## Exercise
The answer must consist of each line below that contains the string "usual".

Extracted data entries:

════

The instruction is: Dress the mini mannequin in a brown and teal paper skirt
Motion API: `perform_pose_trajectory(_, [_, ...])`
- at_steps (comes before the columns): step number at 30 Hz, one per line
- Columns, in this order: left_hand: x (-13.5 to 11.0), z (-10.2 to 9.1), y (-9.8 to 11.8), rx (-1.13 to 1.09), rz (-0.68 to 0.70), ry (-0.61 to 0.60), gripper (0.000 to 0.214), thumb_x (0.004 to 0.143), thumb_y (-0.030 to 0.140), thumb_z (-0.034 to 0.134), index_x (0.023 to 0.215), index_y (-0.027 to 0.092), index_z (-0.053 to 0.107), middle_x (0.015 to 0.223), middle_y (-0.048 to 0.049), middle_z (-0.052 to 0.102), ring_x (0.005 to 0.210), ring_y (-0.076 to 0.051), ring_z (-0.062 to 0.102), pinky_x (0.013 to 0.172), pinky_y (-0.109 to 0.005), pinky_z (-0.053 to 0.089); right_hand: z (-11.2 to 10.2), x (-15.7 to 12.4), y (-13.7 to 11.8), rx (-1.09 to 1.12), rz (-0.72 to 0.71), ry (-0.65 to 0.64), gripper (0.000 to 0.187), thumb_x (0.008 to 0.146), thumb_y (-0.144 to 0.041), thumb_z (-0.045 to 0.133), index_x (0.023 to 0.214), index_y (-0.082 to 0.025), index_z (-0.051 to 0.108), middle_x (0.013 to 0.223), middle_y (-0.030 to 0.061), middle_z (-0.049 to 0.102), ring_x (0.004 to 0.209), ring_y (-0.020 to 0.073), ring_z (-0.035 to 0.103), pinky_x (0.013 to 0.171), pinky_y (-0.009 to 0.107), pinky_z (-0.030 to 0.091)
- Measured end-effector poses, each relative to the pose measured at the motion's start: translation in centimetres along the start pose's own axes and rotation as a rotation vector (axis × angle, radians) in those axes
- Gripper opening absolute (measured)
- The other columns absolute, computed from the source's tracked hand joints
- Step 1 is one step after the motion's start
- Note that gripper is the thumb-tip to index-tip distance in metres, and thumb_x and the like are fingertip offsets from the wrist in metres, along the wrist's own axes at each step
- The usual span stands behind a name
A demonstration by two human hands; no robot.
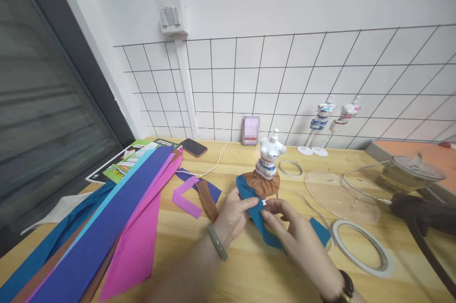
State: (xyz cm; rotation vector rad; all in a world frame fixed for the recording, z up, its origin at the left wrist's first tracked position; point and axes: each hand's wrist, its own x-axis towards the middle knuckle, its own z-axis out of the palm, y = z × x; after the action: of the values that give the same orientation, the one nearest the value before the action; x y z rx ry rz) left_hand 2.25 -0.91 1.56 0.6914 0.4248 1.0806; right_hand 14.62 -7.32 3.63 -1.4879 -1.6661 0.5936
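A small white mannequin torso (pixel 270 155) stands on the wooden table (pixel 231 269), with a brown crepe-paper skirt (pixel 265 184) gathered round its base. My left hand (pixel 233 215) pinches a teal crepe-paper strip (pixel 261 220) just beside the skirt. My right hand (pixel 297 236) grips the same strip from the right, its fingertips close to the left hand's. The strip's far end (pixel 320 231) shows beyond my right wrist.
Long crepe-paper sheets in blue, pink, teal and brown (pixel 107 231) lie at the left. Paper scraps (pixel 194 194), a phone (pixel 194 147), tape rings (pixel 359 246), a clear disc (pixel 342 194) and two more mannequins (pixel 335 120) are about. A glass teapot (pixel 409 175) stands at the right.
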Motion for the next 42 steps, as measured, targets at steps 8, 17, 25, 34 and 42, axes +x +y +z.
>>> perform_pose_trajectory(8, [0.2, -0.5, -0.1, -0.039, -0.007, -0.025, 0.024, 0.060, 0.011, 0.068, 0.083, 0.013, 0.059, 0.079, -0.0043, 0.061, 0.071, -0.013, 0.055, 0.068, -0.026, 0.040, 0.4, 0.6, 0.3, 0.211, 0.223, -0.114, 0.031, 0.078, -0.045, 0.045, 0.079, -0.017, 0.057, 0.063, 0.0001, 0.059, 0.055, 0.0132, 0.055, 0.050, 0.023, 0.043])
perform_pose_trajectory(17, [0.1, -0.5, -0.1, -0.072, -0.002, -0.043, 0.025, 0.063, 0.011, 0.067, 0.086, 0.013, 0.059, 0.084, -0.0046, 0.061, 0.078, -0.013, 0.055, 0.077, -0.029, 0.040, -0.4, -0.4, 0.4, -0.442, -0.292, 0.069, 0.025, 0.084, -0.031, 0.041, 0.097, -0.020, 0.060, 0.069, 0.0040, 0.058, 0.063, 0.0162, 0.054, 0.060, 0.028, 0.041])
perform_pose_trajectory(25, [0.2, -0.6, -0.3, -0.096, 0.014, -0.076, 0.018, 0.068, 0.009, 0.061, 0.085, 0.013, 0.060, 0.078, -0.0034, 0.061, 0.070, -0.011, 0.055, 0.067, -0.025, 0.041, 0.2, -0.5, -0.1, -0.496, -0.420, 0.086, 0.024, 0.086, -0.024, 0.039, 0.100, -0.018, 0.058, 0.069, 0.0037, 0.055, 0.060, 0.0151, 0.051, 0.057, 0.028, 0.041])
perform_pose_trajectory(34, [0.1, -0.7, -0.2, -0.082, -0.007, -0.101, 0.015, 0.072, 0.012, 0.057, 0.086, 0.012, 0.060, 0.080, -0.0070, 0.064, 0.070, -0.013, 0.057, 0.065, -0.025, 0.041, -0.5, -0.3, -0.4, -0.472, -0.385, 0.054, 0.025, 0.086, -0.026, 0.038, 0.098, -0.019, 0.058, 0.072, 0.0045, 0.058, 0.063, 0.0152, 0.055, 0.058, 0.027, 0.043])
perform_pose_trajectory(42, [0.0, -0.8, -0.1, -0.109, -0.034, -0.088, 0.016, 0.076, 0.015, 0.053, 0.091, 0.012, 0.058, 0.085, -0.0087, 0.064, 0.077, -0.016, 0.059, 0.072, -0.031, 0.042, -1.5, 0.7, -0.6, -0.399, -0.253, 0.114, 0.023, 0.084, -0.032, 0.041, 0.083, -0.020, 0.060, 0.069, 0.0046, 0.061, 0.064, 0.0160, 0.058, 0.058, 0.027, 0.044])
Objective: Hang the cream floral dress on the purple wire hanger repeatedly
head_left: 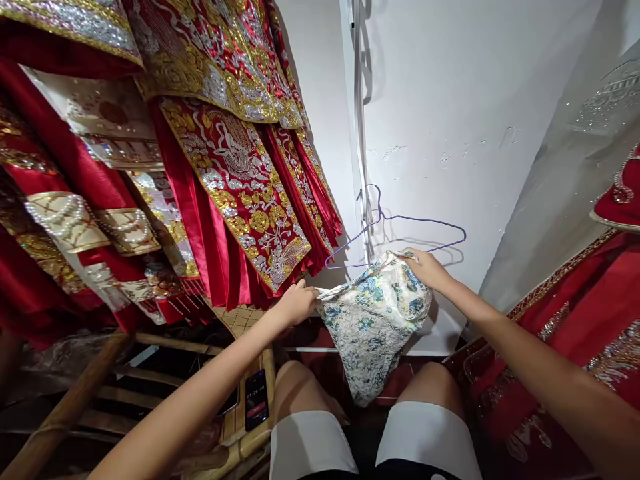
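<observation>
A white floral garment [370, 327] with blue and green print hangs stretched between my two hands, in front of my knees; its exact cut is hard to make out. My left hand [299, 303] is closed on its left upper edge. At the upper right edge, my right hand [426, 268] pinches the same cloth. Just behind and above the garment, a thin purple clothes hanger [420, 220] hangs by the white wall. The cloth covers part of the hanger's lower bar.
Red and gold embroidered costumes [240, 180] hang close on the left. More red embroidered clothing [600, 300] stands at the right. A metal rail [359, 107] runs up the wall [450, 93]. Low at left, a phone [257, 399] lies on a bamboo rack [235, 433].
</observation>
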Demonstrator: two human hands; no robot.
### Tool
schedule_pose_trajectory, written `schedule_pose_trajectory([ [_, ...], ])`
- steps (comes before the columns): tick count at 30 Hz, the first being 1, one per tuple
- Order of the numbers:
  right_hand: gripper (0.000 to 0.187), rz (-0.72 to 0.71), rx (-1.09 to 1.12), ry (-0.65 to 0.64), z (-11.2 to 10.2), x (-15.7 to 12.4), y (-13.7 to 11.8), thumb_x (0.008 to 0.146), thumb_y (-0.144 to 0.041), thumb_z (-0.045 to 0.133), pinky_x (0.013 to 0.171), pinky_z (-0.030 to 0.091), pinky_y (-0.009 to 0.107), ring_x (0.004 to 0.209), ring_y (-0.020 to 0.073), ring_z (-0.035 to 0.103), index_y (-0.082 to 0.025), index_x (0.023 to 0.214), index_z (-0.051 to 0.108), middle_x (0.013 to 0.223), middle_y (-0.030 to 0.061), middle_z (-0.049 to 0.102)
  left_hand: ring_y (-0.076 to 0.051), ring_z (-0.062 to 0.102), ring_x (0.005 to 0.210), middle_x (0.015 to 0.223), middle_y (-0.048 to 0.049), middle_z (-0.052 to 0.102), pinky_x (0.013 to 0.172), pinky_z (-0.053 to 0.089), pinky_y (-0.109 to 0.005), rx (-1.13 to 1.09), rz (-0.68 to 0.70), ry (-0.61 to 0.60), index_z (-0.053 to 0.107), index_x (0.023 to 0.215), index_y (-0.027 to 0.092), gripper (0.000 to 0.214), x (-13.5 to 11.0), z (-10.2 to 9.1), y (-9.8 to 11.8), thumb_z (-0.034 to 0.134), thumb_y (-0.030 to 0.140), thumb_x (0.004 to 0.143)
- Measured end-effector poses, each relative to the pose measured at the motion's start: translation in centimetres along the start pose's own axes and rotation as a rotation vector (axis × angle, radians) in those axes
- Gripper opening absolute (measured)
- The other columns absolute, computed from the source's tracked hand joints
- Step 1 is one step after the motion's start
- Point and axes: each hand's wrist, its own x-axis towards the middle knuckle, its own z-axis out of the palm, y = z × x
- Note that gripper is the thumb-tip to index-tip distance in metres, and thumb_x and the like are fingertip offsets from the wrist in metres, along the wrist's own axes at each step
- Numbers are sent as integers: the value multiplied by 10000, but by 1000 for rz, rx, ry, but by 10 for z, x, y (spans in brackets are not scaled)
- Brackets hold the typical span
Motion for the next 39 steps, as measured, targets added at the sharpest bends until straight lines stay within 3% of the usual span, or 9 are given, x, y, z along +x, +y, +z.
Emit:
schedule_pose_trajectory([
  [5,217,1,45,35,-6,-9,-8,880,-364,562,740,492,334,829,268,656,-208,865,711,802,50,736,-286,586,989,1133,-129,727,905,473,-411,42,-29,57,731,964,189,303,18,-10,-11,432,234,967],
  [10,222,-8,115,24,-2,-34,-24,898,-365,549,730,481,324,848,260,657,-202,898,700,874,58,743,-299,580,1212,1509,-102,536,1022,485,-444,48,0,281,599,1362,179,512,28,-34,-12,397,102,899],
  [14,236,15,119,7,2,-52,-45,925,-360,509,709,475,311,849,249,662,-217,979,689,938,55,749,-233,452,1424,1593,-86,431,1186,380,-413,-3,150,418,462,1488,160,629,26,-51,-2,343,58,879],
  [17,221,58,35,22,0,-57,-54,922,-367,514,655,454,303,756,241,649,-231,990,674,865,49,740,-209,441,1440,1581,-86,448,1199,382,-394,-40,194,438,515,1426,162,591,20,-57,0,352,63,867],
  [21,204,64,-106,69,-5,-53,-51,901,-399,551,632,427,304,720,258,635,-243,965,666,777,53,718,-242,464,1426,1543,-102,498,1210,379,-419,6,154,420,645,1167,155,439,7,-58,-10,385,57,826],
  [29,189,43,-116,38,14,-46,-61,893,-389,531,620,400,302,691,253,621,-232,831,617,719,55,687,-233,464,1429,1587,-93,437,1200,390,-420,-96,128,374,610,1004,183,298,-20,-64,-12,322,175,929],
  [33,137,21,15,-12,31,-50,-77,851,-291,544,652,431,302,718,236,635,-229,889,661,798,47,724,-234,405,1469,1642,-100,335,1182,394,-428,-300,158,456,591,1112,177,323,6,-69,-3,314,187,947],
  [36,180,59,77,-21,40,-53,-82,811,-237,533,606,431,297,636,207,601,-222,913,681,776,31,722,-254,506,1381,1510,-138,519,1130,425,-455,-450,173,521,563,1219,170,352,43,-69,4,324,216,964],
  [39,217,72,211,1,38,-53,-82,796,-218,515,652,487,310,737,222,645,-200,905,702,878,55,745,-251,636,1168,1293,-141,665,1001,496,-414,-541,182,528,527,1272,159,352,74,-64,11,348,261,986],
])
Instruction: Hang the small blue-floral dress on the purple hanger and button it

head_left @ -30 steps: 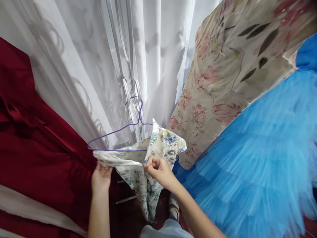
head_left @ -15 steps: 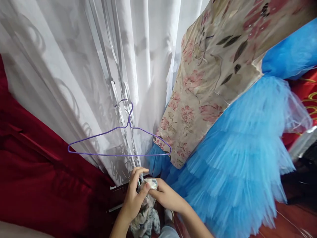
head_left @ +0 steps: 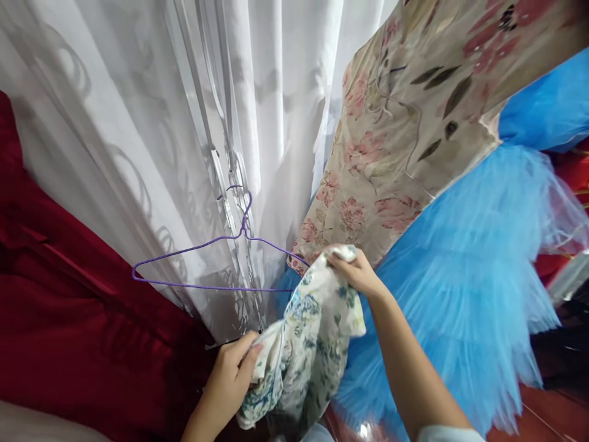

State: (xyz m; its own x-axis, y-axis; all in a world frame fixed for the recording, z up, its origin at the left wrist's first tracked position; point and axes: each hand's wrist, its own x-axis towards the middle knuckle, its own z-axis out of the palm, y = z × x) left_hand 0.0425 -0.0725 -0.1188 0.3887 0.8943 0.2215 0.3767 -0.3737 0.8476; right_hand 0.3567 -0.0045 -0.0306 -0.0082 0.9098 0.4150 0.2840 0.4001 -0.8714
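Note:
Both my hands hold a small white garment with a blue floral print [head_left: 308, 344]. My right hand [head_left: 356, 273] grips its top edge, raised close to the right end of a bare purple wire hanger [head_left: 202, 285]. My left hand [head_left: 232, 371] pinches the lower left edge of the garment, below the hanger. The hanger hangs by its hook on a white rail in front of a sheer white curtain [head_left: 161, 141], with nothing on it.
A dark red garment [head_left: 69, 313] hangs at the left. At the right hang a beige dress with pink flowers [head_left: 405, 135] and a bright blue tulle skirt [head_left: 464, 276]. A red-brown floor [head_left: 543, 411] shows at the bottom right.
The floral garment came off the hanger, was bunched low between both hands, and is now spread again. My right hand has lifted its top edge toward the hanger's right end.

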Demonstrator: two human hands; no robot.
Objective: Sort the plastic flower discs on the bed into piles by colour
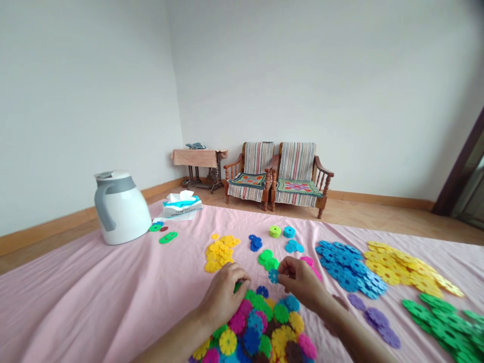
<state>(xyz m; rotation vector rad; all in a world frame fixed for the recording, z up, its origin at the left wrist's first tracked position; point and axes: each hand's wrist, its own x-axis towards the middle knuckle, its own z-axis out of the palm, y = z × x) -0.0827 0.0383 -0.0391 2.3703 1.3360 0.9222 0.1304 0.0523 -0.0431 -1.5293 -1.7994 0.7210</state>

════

## Response
- The usual span stands behind a name
Motion for the next 39 steps, as measured, targets added at the sharpest bends until straight lines stay within 3% of the usual span, or 9 are given, x, y, z along +x, +y, +z.

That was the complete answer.